ブランドプロモーション
エプソンの商標戦略
商標が創出する企業価値
エプソンでは、商標を単なる権利保護の手段としてではなく、技術や事業、企業理念の価値をお客様や社会に伝える重要な経営資産として活用しています。
技術価値の見える化 ― PRECISIONCORE
エプソンを支えるインクジェットプリンティング技術の中核は、プリントヘッドの技術です。この先進技術が、より高速で、より高画質な印刷を実現しています。この中核技術を「PRECISIONCORE」という商標によってブランド化し、技術の見える化を図っています。高度な技術ほど、その価値をお客様にわかりやすく伝えることが難しいところ、「PRECISIONCORE」という商標によって可能にしました。
さらに、エプソン製プリントヘッドを採用するプリンターメーカーに対して「PRECISIONCORE」ラベルの使用を許諾し、第三者製プリンターにも表示いただいています。これにより、第三者のプリンターを使うお客様であっても、搭載されているエプソンの技術を認識できるようになり、エプソンの技術への認知拡大につながっています。

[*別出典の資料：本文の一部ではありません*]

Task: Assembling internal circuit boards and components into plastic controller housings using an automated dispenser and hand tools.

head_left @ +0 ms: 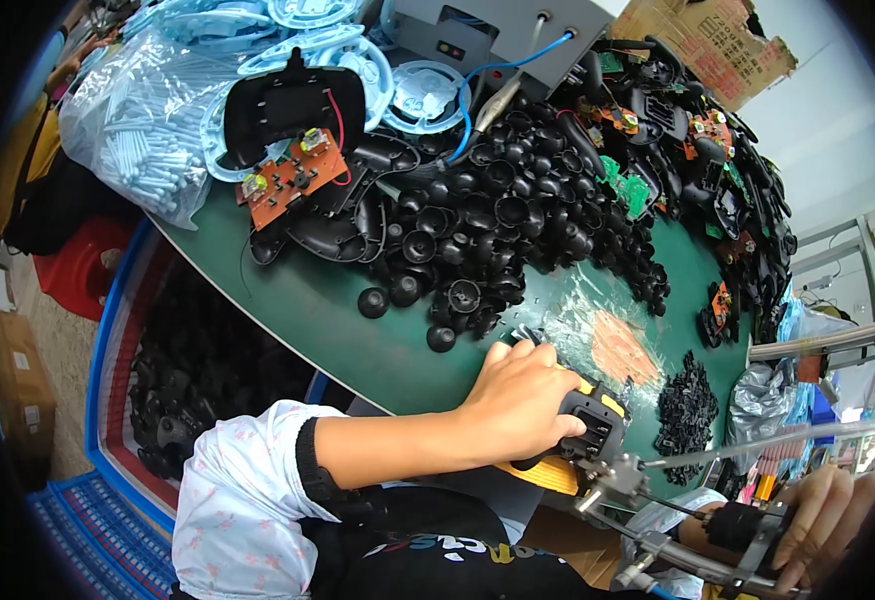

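My left hand (522, 405) is closed around a black-and-yellow plastic housing (595, 420) over the table's near edge, thumb on its black face. A metal rod with clamps (612, 475) crosses close beside the housing. At the lower right, my right hand (825, 525) has its fingers curled around a black cylindrical tool handle (735, 525) fixed to a metal arm; the picture's rim cuts off part of this hand. Left of the housing lies a large heap of black dome-shaped plastic caps (497, 210). A smaller pile of tiny black parts (687, 415) sits to its right.
The green table (287, 320) also carries black shells with orange circuit boards (297, 178), light-blue plastic rings (427, 95) and a bag of pale sticks (142, 150). A grey machine (497, 45) stands behind. A blue-rimmed bin (107, 350) of black parts is at left.
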Demonstrator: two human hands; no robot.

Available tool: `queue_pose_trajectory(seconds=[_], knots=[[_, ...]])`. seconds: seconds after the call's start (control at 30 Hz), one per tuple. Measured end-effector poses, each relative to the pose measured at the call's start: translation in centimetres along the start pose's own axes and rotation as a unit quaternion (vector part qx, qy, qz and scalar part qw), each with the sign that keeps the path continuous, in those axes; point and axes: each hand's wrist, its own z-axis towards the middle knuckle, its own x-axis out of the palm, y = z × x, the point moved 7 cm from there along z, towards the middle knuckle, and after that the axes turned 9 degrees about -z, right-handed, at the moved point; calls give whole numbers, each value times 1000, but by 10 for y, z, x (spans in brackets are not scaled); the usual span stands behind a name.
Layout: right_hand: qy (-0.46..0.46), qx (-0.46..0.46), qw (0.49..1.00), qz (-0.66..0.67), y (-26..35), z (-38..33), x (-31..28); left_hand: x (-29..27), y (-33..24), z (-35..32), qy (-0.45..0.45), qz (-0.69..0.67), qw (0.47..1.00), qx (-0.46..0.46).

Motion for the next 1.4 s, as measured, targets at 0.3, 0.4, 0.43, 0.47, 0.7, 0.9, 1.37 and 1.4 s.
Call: queue_pose_trajectory(seconds=[0.3, 0.4, 0.43, 0.47, 0.7, 0.9, 1.37, 1.4], knots=[[71, -6, 996, 46, -25, 12, 24, 0, -1, 1, -8, 2, 1000, 21], [87, -19, 995, 51, -31, 11, 30, 0, -2, -2, -10, 7, 1000, 13], [89, 3, 996, 16, -35, 12, 34, 0, -1, -1, -9, 11, 1000, 13], [124, 55, 991, 11, -37, 21, 39, 0, -1, -1, -7, 16, 1000, 14], [74, -57, 995, 25, -47, 20, 34, 1, 4, -2, -33, 31, 999, 26], [-61, -6, 998, 17, -14, -10, -87, -11, -23, -36, -14, 83, 947, 309], [-441, -16, 785, -434, -25, -27, -147, -7, -42, -22, 36, -126, 990, 43], [-451, -55, 789, -414, -20, -39, -128, -6, -36, -23, 26, -137, 990, 24]])
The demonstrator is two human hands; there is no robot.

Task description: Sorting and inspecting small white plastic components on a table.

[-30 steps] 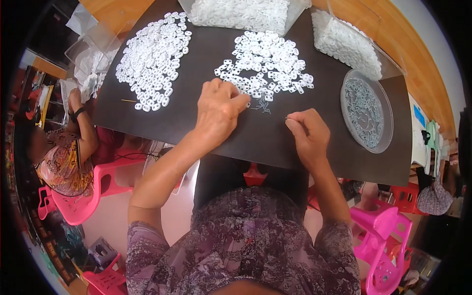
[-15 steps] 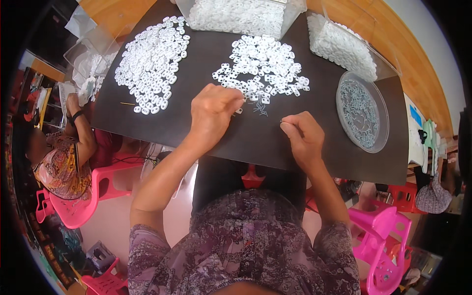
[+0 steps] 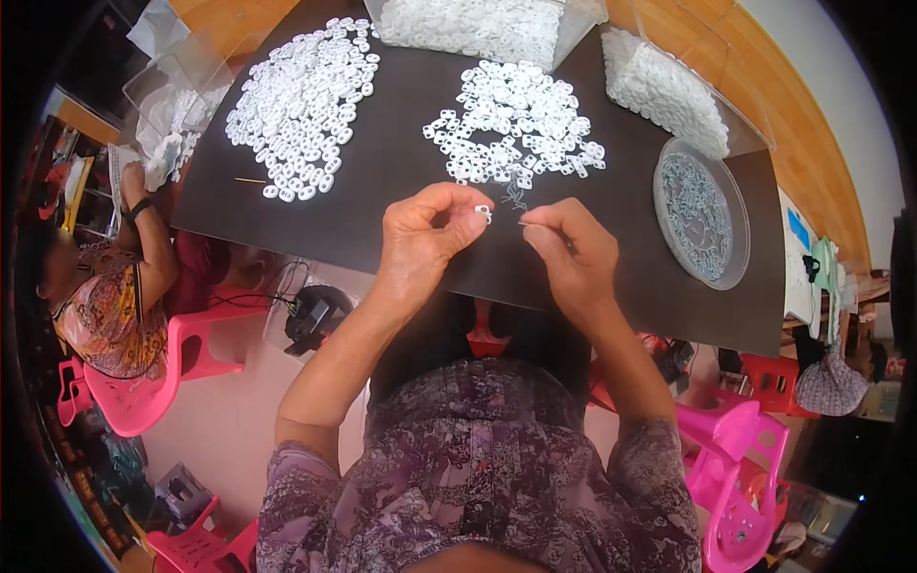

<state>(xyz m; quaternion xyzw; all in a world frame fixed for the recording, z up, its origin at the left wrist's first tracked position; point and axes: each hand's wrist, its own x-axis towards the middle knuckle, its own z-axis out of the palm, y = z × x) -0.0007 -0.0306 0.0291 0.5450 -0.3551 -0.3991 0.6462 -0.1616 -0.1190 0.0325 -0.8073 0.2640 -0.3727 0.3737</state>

「PRECISIONCORE」は、技術そのものをブランドとして育成し、技術優位性を市場価値へと結び付けています。
ビジネスモデルのブランド化 ― ECOTANK
エプソンは、大容量インクタンク搭載プリンターを市場に投入し、従来のプリンター市場に新たな価値を提案してきました。この革新的なビジネスモデルを体現するプリンターに、「ECOTANK」という商標を付与することで、その価値をお客様にわかりやすく伝えています。
「ECOTANK」という名称には、経済性(Economy)という経済価値が込められており、大容量インクタンクを搭載したことによる低印刷コストや利便性といった特長を直感的に理解できるブランドとして世界中で浸透しています。商標によって、お客様との接点を強化し、新市場創出と事業成長に貢献しています。
企業理念・サステナビリティの発信 ― Epson 360°
エプソンは、持続可能な社会の実現に向けて、製品の回収・再利用を含む循環型の事業活動を推進しています。
「Epson 360°」は、その取り組みを象徴する商標です。この名称には、製品の製造から使用、回収、再利用までを一体的に捉え、資源を循環させるという考え方が込められています。商標を通じて環境への姿勢や企業としての価値観をわかりやすく発信することで、お客様や社会との信頼関係の構築につなげています。
「Epson 360°」は、商標が単なる製品やサービスの識別を超え、企業理念やサステナビリティへの取り組みを伝える役割を果たしています。